REITs 101: How to invest in real estate

view original post

Dec 02, 2025

08:45 pm


What’s the story

Real Estate Investment Trusts (REITs) are a great way to invest in real estate without having to buy property.
In India, REITs have become a popular choice for investors looking for diversification and steady returns.
They give you the chance to invest in commercial properties and earn dividends from rent, etc.
Here’s how you can invest in Indian REITs and make the most of this opportunity.

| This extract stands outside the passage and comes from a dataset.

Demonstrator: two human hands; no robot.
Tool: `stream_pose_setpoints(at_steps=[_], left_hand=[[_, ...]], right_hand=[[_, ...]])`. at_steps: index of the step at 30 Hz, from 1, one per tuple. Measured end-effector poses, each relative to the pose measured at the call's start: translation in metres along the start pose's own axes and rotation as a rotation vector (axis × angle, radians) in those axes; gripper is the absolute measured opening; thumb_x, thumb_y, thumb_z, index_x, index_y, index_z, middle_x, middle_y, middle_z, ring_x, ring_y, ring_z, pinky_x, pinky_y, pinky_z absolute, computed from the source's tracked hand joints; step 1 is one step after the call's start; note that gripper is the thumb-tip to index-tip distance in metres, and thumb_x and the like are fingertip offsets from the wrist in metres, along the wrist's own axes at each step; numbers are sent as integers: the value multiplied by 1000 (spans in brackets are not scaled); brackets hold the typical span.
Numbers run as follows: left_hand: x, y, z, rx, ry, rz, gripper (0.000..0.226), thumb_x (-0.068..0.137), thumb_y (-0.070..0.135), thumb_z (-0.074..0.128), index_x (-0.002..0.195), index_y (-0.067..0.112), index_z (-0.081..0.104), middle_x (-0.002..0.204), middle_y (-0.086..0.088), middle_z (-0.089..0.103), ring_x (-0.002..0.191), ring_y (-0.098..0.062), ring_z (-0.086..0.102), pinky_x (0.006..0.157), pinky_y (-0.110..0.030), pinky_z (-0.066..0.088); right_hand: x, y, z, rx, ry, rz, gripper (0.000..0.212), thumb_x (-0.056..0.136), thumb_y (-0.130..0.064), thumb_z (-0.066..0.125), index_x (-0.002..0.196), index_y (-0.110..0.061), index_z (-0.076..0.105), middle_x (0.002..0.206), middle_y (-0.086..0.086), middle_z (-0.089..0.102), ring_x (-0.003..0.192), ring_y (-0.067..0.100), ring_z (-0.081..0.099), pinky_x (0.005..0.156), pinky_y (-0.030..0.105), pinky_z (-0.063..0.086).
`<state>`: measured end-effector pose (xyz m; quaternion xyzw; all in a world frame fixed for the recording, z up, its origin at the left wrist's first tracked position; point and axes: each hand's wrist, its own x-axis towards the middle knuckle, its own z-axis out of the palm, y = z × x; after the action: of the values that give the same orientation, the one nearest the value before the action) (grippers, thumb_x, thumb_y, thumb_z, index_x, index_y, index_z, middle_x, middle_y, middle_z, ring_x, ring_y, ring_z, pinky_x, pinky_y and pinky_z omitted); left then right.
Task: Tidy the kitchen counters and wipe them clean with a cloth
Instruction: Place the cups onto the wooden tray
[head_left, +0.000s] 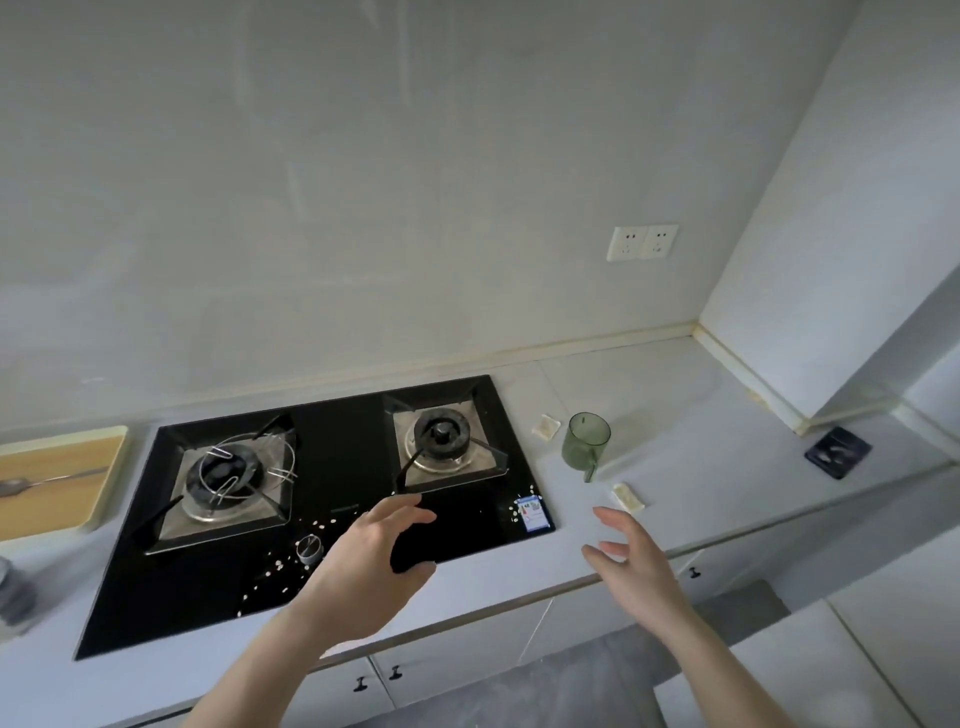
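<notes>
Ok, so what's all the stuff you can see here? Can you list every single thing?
hob: one, black, set in the counter, two burners
wire rack: one, silver, on the left burner
white bits: many, scattered on the hob's front
green cup: one, on the counter right of the hob
pale scraps: two, near the cup
dark square item: one, far right counter
wooden board: one, far left
wall sockets: two, white
left hand: open, over the hob
right hand: open, over the counter edge
</notes>
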<state>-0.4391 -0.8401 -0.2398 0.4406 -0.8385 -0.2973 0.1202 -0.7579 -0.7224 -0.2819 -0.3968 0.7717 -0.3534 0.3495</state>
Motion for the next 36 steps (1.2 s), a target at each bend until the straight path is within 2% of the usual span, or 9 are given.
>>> stream_pose_setpoints(at_steps=[5,11,14,17,20,24,27,32,36], left_hand=[[2,-7,0,40,31,-92,49,91,44,67,138,42,52,153,27,33,132,-5,47,102,-18,39],[1,-14,15,42,127,-237,50,89,44,71,136,43,55,151,28,35,124,-5,56,98,-21,45],[1,-6,28,5,140,-324,50,89,44,72,134,50,51,146,34,31,100,-6,59,90,-19,45],[4,5,42,-14,165,-383,52,90,42,71,136,49,48,144,35,26,111,-2,52,97,-20,44],[3,14,52,-21,205,-425,52,91,44,70,138,45,50,144,37,25,126,-3,48,96,-21,45],[-13,20,62,-30,239,-514,51,91,45,69,138,45,49,150,32,28,129,-3,48,103,-22,40],[-28,20,63,-38,260,-566,50,90,48,69,135,51,47,154,28,30,126,-4,52,105,-26,43],[-48,22,61,-1,306,-630,49,90,51,67,135,51,47,154,27,30,135,-4,45,112,-26,38],[-67,17,56,11,316,-647,48,91,50,66,136,47,49,155,25,32,135,-4,46,111,-25,38]], right_hand=[[44,7,-9,37,26,100,51,95,-18,67,142,-25,47,137,-12,50,111,12,61,80,21,43],[134,37,-17,52,32,225,60,87,-35,70,141,-24,47,137,-3,54,120,20,59,104,46,49],[196,86,-8,54,7,310,69,72,-47,66,127,-7,53,117,11,65,97,27,67,94,53,55],[208,70,-7,105,-24,370,41,79,-41,66,97,-6,54,82,13,63,70,31,60,70,45,54],[218,58,-7,168,-72,405,16,99,-26,58,111,-15,58,80,6,61,74,25,59,69,39,52],[235,60,-4,268,-72,446,12,101,-20,58,111,-15,59,82,1,57,77,25,58,70,40,50],[241,53,1,321,-78,455,14,100,-23,63,111,-17,58,91,4,61,89,28,63,83,45,56],[250,43,20,421,-63,539,20,98,-21,67,112,-13,56,111,9,63,96,28,66,74,37,55],[252,33,35,390,46,501,25,101,-18,61,119,-2,61,86,8,65,72,18,65,56,28,53]])
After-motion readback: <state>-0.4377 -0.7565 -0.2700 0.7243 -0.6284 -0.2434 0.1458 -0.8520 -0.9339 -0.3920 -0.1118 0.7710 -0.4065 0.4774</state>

Understanding REITs in India

REITs are companies that own, operate, or finance income-generating real estate.
In India, they must invest at least 80% of their assets in income-generating properties.
They also have to distribute 90% of their net income as dividends to their shareholders.
This makes them an attractive option for those looking for regular income.

Choosing the right REIT

When investing in Indian REITs, it is important to choose wisely.
Look at the portfolio of properties owned by the REIT, its management team, and past performance.
Also, check the occupancy rates and rental yields of the properties under management.
A well-diversified portfolio can mitigate risks and ensure stable returns.

Investing through stock exchanges

Indian REITs are listed on stock exchanges such as NSE and BSE, making them easily accessible to retail investors.
You can buy units of a REIT just like you would buy shares of a company through a brokerage account.
Keep an eye on market trends and economic indicators that could affect real estate prices.

Tax implications of investing in REITs

Investing in Indian REITs also comes with tax implications that investors must be aware of.
Dividends from REITs are taxed at the hands of investors as per their income tax slab rates.
However, capital gains from selling REIT units are taxed differently depending on how long you hold them before selling.

Monitoring your investment

Regularly monitoring your investment is key to successful REIT investing.
Keep track of quarterly earnings reports, changes in property management or tenant agreements, and broader economic conditions that could affect real estate markets.
Staying informed will help you make timely decisions about holding or selling your units based on performance trends.